* **Required action**
Repeat only the lines below from the one containing "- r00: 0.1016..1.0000" through the one containing "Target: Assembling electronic", inclusive, exactly as written.

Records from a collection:
+ + +
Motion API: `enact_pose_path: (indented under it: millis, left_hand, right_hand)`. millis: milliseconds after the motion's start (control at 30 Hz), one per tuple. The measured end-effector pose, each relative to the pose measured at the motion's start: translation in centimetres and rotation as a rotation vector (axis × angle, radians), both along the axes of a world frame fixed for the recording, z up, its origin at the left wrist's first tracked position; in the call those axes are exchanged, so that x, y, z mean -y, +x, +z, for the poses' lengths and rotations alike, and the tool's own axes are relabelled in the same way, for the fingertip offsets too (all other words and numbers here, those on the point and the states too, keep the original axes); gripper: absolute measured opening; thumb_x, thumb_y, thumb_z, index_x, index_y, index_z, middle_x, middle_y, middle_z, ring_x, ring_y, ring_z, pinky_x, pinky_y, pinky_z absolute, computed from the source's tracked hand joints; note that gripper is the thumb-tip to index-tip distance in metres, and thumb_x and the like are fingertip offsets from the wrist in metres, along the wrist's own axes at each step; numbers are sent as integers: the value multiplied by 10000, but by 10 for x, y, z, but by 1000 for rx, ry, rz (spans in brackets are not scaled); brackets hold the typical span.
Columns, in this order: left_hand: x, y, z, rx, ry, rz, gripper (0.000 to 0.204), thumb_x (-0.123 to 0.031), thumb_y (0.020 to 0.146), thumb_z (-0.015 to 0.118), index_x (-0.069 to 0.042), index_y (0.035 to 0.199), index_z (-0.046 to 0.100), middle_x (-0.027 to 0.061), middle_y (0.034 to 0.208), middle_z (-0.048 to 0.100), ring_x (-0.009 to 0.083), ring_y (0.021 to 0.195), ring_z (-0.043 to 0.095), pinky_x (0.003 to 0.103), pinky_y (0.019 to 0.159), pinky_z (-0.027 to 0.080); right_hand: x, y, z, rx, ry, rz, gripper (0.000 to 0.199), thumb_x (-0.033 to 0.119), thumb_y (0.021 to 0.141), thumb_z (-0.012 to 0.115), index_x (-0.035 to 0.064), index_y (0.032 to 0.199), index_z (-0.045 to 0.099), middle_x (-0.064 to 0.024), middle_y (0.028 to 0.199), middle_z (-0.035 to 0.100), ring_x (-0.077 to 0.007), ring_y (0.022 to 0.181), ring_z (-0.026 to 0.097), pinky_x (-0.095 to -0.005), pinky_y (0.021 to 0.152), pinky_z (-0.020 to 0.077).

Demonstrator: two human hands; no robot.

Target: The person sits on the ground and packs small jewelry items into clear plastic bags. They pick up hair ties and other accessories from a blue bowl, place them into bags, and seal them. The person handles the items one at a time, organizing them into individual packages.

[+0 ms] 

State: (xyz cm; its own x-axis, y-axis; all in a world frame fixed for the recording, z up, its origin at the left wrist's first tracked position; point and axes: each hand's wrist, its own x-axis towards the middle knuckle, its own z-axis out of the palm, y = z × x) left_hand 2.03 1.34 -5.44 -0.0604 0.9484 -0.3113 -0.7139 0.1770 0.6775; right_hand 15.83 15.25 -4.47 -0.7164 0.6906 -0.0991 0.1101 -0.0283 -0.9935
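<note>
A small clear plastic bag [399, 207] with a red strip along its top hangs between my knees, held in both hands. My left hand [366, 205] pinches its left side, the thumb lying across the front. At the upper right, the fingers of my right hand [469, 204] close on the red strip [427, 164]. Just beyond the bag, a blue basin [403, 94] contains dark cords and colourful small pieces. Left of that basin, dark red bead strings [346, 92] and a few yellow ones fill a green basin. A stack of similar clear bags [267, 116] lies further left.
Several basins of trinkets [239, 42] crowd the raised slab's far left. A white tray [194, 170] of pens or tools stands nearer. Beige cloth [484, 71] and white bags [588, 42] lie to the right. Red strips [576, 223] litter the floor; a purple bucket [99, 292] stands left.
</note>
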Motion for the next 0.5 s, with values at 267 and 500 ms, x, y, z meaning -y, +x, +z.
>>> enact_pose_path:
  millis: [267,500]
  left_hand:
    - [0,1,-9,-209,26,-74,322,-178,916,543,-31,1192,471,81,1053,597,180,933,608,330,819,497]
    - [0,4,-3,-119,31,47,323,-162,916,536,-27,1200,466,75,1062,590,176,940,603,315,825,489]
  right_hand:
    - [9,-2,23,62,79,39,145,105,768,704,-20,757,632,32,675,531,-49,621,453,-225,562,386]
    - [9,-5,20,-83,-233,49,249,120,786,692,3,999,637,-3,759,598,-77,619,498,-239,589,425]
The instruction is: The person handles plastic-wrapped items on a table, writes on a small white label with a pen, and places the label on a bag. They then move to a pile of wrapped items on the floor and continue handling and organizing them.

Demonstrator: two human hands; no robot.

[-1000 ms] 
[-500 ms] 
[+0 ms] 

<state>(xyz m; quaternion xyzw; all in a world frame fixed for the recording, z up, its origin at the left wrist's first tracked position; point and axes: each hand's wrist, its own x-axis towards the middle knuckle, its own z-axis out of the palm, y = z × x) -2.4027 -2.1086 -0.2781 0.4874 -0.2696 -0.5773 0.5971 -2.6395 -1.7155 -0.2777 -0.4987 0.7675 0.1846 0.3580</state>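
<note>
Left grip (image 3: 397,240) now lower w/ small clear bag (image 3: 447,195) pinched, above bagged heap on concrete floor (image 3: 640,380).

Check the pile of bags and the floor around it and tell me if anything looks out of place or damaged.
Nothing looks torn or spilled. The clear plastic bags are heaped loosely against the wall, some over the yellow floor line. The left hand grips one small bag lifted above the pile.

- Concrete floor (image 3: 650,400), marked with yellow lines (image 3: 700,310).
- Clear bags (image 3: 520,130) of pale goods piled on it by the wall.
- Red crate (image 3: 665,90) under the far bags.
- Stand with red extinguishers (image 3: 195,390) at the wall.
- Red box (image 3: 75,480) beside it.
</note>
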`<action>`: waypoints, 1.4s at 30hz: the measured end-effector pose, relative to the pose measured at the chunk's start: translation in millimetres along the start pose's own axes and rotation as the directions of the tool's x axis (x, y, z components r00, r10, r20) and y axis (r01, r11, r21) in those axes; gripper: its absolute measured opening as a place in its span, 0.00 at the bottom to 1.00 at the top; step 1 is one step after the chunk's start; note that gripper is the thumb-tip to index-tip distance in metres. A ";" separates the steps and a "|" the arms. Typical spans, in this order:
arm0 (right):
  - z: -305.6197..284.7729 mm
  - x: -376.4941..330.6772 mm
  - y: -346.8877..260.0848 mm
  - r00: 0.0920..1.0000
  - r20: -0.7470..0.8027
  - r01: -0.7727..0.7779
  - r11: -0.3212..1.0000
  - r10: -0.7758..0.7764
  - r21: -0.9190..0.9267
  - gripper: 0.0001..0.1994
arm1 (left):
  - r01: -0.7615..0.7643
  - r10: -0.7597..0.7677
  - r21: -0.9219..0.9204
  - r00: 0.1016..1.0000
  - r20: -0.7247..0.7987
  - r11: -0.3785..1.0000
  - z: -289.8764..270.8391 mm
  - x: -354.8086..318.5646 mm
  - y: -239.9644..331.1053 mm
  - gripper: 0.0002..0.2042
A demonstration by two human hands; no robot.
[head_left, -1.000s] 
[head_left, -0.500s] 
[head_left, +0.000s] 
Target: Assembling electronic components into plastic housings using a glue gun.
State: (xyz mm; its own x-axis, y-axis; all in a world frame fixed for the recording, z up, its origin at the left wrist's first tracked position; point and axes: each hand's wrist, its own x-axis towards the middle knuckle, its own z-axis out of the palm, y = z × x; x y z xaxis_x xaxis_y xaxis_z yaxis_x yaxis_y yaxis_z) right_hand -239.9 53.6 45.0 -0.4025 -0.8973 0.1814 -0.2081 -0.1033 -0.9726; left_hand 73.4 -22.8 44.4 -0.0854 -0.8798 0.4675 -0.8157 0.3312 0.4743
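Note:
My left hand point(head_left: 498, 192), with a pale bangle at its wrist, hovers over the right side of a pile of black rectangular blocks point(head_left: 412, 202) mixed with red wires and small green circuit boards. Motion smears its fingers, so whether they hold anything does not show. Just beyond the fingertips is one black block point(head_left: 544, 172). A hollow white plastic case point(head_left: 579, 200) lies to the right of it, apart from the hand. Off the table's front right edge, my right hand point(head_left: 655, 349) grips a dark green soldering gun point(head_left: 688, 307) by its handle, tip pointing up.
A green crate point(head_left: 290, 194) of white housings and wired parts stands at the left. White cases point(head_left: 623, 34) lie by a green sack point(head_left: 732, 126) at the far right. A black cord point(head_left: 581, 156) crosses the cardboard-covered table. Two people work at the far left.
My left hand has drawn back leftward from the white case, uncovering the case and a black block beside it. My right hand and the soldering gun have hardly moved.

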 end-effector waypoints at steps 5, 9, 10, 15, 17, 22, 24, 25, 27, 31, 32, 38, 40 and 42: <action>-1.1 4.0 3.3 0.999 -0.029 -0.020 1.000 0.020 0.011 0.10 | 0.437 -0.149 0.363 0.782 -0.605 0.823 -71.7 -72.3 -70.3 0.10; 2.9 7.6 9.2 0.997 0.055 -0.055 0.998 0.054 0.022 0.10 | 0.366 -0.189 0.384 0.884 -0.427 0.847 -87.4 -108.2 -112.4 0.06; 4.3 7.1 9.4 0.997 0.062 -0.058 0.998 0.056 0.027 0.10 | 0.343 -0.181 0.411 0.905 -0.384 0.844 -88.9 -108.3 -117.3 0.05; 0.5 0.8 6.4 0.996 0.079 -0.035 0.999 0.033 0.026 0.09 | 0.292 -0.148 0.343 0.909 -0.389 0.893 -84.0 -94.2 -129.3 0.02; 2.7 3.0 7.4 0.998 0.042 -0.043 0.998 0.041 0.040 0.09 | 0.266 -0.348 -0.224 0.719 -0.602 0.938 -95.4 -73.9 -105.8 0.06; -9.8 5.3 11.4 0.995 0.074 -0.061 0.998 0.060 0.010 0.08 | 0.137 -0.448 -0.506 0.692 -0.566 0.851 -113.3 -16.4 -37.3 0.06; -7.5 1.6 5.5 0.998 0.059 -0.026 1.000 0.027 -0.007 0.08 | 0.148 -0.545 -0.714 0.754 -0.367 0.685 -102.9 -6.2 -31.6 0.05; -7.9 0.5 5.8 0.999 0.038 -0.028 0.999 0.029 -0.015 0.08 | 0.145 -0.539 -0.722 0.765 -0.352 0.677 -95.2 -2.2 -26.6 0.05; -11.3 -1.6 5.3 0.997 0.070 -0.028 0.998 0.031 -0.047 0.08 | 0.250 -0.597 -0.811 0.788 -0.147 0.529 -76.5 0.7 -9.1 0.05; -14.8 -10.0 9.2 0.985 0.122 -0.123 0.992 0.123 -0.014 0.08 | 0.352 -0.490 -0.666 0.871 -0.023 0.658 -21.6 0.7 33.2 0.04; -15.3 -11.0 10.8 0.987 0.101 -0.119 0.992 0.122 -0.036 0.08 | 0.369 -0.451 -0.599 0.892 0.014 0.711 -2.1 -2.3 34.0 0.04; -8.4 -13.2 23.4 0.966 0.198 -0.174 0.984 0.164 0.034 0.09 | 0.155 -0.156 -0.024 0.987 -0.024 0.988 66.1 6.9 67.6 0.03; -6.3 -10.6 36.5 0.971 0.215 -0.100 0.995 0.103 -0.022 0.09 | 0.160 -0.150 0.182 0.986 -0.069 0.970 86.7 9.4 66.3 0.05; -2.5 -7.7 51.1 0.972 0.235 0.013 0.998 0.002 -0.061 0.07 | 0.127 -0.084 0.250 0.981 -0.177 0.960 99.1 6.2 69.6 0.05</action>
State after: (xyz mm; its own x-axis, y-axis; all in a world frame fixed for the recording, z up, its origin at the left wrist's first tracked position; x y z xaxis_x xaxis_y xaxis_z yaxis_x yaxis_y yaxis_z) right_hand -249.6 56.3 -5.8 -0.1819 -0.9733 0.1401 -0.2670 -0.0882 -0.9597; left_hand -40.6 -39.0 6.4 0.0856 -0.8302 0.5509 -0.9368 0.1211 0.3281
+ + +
* **The answer**
  - r00: 0.1016..1.0000
  - r20: -0.7247..0.7987
  - r11: -0.3785..1.0000
  - z: -289.8764..270.8391 mm
  - x: -354.8086..318.5646 mm
  - y: -239.9644..331.1053 mm
  - gripper: 0.0002..0.2042
A demonstration by two human hands; no robot.
[head_left, -1.000s] 
[head_left, -0.500s] 
[head_left, +0.000s] 
Target: Assembling electronic components into plastic housings using a glue gun.

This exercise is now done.